[PATCH v4 3/3] PCI/AER: Report fatal errors of RCiEP and EP if link recoverd
Shuai Xue
xueshuai at linux.alibaba.com
Mon Mar 3 15:33:59 AEDT 2025
在 2025/3/3 11:43, Sathyanarayanan Kuppuswamy 写道:
>
> On 2/16/25 6:42 PM, Shuai Xue wrote:
>> The AER driver has historically avoided reading the configuration space of
>> an endpoint or RCiEP that reported a fatal error, considering the link to
>> that device unreliable. Consequently, when a fatal error occurs, the AER
>> and DPC drivers do not report specific error types, resulting in logs like:
>>
>> pcieport 0000:30:03.0: EDR: EDR event received
>> pcieport 0000:30:03.0: DPC: containment event, status:0x0005 source:0x3400
>> pcieport 0000:30:03.0: DPC: ERR_FATAL detected
>> pcieport 0000:30:03.0: AER: broadcast error_detected message
>> nvme nvme0: frozen state error detected, reset controller
>> nvme 0000:34:00.0: ready 0ms after DPC
>> pcieport 0000:30:03.0: AER: broadcast slot_reset message
>>
>> AER status registers are sticky and Write-1-to-clear. If the link recovered
>> after hot reset, we can still safely access AER status of the error device.
>> In such case, report fatal errors which helps to figure out the error root
>> case.
>>
>> After this patch, the logs like:
>>
>> pcieport 0000:30:03.0: EDR: EDR event received
>> pcieport 0000:30:03.0: DPC: containment event, status:0x0005 source:0x3400
>> pcieport 0000:30:03.0: DPC: ERR_FATAL detected
>> pcieport 0000:30:03.0: AER: broadcast error_detected message
>> nvme nvme0: frozen state error detected, reset controller
>> pcieport 0000:30:03.0: waiting 100 ms for downstream link, after activation
>> nvme 0000:34:00.0: ready 0ms after DPC
>> nvme 0000:34:00.0: PCIe Bus Error: severity=Uncorrectable (Fatal), type=Data Link Layer, (Receiver ID)
>> nvme 0000:34:00.0: device [144d:a804] error status/mask=00000010/00504000
>> nvme 0000:34:00.0: [ 4] DLP (First)
>> pcieport 0000:30:03.0: AER: broadcast slot_reset message
>
> IMO, above info about device error details is more of a debug info.
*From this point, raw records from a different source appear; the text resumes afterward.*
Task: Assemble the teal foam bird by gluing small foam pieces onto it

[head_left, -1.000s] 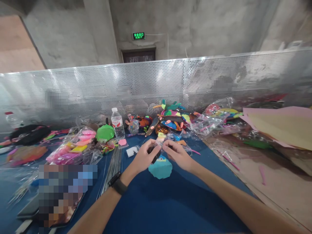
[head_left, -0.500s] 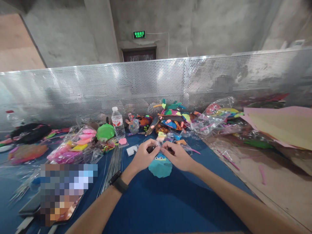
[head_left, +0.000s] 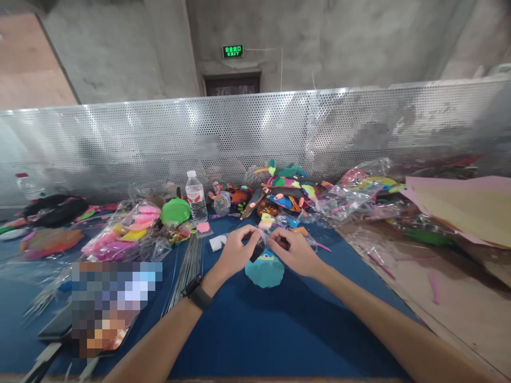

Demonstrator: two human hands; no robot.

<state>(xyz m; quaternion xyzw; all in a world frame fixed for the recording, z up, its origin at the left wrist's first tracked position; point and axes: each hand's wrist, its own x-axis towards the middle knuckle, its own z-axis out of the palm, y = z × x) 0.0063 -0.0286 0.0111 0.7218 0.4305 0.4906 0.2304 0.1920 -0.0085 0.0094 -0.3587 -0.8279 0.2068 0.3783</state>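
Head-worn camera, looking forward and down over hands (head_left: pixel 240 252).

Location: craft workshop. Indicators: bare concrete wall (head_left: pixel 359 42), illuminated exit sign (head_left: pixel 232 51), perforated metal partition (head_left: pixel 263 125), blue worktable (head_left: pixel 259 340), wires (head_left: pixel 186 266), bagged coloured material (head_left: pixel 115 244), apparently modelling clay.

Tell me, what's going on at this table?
A person's left hand holds a dark lump, and the right hand is close beside it; whether it grips anything is unclear. A teal piece lies on the blue tabletop by the hands, and a clear bottle stands farther back.
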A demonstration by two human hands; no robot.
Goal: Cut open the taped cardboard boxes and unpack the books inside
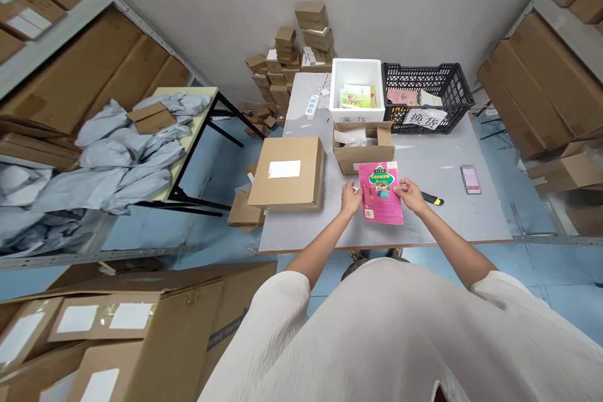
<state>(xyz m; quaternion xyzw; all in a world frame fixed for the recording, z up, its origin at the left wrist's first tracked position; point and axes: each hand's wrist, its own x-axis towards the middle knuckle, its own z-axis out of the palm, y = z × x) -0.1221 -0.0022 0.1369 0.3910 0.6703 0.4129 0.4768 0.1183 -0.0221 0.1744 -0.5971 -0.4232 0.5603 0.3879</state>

Since the
> main use of this info use to understand more details about the recovered
> DPC error. So I think is better to print with debug tag. Lets see what others
> think.
>
> Code wise, looks fine to me.
thanks, looking forward to more feedback.
>
>
>
>> Signed-off-by: Shuai Xue <xueshuai at linux.alibaba.com>
>> ---
>> drivers/pci/pci.h | 3 ++-
>> drivers/pci/pcie/aer.c | 11 +++++++----
>> drivers/pci/pcie/dpc.c | 2 +-
>> drivers/pci/pcie/err.c | 9 +++++++++
>> 4 files changed, 19 insertions(+), 6 deletions(-)
>>
>> diff --git a/drivers/pci/pci.h b/drivers/pci/pci.h
>> index 870d2fbd6ff2..e852fa58b250 100644
>> --- a/drivers/pci/pci.h
>> +++ b/drivers/pci/pci.h
>> @@ -549,7 +549,8 @@ struct aer_err_info {
>> struct pcie_tlp_log tlp; /* TLP Header */
>> };
>> -int aer_get_device_error_info(struct pci_dev *dev, struct aer_err_info *info);
>> +int aer_get_device_error_info(struct pci_dev *dev, struct aer_err_info *info,
>> + bool link_healthy);
>> void aer_print_error(struct pci_dev *dev, struct aer_err_info *info);
>> int pcie_read_tlp_log(struct pci_dev *dev, int where, int where2,
>> diff --git a/drivers/pci/pcie/aer.c b/drivers/pci/pcie/aer.c
>> index 508474e17183..bfb67db074f0 100644
>> --- a/drivers/pci/pcie/aer.c
>> +++ b/drivers/pci/pcie/aer.c
>> @@ -1197,12 +1197,14 @@ EXPORT_SYMBOL_GPL(aer_recover_queue);
>> * aer_get_device_error_info - read error status from dev and store it to info
>> * @dev: pointer to the device expected to have a error record
>> * @info: pointer to structure to store the error record
>> + * @link_healthy: link is healthy or not
>> *
>> * Return 1 on success, 0 on error.
>> *
>> * Note that @info is reused among all error devices. Clear fields properly.
>> */
>> -int aer_get_device_error_info(struct pci_dev *dev, struct aer_err_info *info)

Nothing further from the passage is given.